TWELVE. The Fortune Polly Elizabeth

THERE WAS NO packing of the house, since its entire contents would be sold at auction. John James Mauser had fled, leaving me to clean up the copious mess of his belongings, but it was after all part of the agreement. He was to wander the earth. I was to count his handkerchiefs. After I had totaled them up I was to then mark them with a price. I would handle the sale of his accumulated goods, and with the proceeds I would satisfy as many of his creditors as I possibly could. Fleur had taken the automobile, her clothing, and the boy. They had departed before dawn and would take back roads in case they should be followed by those who were alerted to the entire desertion of John James Mauser — the abandonment of his ruined accounts and the bled carcasses of his books and the plucked spars of the solid edifice that once had been his moneyed life.

And here I was, counting handkerchiefs. To add strangeness to surprise, I was not alone. I was joined. He was polishing a table spread with silver. He had brown eyes and a smile that I now saw as one of unbounded attraction, for it was cast upon me out of love.
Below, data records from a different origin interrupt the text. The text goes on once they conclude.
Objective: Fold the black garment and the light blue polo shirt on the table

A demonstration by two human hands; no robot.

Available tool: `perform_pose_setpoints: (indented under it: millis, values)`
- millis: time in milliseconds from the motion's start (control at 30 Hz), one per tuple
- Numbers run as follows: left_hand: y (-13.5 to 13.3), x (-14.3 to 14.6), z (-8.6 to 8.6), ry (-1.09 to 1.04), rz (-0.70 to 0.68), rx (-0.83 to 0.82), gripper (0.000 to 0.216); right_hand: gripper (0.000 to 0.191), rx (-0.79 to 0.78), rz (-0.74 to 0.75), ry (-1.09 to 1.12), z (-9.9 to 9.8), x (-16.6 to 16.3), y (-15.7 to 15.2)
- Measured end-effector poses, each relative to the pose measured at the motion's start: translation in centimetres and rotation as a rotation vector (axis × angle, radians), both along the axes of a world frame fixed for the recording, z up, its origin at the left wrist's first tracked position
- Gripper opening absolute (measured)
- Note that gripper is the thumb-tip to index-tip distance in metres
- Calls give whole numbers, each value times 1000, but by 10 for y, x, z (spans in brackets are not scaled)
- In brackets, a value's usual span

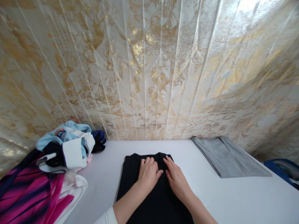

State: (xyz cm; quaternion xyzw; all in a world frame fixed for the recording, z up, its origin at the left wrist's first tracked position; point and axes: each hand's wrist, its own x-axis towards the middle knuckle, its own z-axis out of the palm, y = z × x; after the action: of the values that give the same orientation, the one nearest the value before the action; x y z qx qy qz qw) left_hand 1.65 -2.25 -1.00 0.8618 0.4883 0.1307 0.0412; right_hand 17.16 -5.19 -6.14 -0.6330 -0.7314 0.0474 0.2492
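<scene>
A: Where are the hands?
B: Left hand point(148, 174) and right hand point(176, 180) lie flat, gripping nothing, on a black garment point(154, 202) mid-table point(233, 199).
A: Step?
B: Probably smoothing; folding needs a pinched edge.

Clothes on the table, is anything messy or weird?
Only the pile at the left: it is a crumpled, jumbled heap. The gray shirt lies folded flat, and the black garment lies smooth under the left hand and right hand. Nothing looks torn.
</scene>
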Motion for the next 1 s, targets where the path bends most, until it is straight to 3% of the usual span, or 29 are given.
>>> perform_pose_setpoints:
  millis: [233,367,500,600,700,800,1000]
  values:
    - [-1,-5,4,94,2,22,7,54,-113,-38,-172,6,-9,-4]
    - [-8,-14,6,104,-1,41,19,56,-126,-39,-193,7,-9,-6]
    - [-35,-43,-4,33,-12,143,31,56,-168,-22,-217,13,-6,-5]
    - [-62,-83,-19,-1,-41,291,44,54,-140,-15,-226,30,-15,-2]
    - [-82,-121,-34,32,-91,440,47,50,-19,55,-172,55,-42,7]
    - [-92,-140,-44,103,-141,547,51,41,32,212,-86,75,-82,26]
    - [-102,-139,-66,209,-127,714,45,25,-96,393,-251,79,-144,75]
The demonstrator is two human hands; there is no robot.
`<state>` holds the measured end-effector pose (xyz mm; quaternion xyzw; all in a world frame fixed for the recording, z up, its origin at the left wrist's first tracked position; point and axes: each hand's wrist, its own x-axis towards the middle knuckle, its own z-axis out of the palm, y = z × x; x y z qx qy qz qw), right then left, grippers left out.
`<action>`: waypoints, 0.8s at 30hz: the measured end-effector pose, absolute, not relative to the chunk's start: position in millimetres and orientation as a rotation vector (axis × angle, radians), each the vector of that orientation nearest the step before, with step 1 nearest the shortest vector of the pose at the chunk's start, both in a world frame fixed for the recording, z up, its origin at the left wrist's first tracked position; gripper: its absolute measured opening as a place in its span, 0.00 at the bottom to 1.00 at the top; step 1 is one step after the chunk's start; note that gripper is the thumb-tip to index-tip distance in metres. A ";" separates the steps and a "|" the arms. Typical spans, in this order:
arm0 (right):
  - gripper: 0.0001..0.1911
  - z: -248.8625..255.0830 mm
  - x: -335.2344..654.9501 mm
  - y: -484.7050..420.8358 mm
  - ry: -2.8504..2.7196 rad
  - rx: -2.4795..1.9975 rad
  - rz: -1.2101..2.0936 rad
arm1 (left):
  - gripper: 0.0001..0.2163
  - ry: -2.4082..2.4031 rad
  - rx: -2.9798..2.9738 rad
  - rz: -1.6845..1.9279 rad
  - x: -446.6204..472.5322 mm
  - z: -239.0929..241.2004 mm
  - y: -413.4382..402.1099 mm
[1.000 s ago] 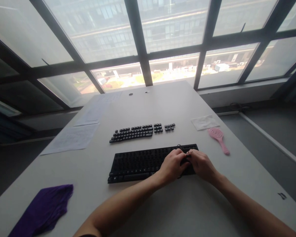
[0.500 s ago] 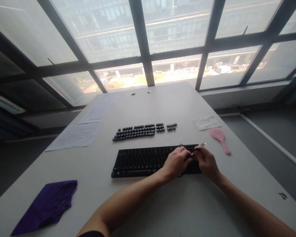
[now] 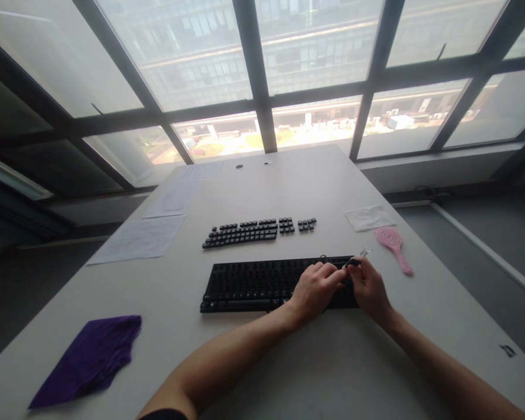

When Fantan looked at me, the sun came out in any room, and when I looked back at him, I could feel soft fire rise in my own face. What astounding things can happen to us, what change, what absurd luck.

We’ve lost a fortune, for Mauser’s money of course was the stipend upon which my sister and I lived. But I have gained more than a fortune. I have Fantan. We have plans, grand plans. We are heading north to live in a town just outside the reservation boundary. A little place with a railroad spur and two bars, a piano shop, a newspaper, and a grain elevator. Fantan has saved a small bundle of money, and Mauser secretly added to it before he was picked clean. With it we’ve bought a share in a trading store located on the reservation. Eventually we’ll buy out the half still belonging to the old Lebanese, and then we’ll move into the store’s back rooms. We will live at the ends of the earth. We will sell dried peas and shovels. Fabric and spools of thread. I’ll train a bean vine around the back door and I’ll have a garden filled with squash. Fantan will play cards with Fleur as often as he can, and I’ll read sweet poems to the boy, no matter how big he grows.

Fantan touches my shoulder and my arm glows. My hand is in his hand. With our box of pens and tags, we’re moving on to the bedside clocks. The racks of ties. The unwrapped boxes of cigars.

All that Mauser left. Wherever I go in the house, now, Fantan is at my side and the little dog follows us both. I look down at my black Diablo, head on his paws. He is at my feet. He knows that he must trust to my forgiveness for his daily meat. So he wags his plumed tail and noses at my foot and I pat him gently. Affection, I tell him, is how a dog survives. Knowing how to exist without it is how a woman wrests her life into her own hands. But then it comes, it takes one by surprise. Affection and freedom and the will to risk. Everything that happened since I answered the door to Fleur was leading up to this. Warm sun falls on us through diamonds of lead glass as we work. If I am a fool, I am proud to be one. I have married one servant and declared another my sister. My husband and I do not speak in flows of words, but we connect by the heartstrings and by laughter and by signs. I am that rare thing thought only to exist in death. I am a happy woman.